Information supplied
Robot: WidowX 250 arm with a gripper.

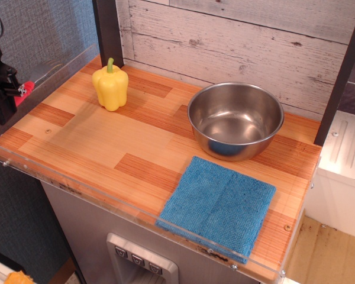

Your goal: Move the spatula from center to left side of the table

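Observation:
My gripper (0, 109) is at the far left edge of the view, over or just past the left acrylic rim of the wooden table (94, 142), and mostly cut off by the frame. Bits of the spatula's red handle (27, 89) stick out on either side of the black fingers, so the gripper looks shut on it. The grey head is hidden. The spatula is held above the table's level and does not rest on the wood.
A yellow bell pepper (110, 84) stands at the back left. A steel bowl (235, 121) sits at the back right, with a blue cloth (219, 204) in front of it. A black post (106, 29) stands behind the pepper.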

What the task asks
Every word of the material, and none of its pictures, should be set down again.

Solution for this problem
Robot: WidowX 250 arm with a gripper.


Your goal: Move the spatula from center to left side of the table

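Observation:
My gripper (0, 109) is at the far left edge of the view, over or just past the left acrylic rim of the wooden table (94, 142), and mostly cut off by the frame. Bits of the spatula's red handle (27, 89) stick out on either side of the black fingers, so the gripper looks shut on it. The grey head is hidden. The spatula is held above the table's level and does not rest on the wood.
A yellow bell pepper (110, 84) stands at the back left. A steel bowl (235, 121) sits at the back right, with a blue cloth (219, 204) in front of it. A black post (106, 29) stands behind the pepper.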

Nothing else is needed to finish the exercise.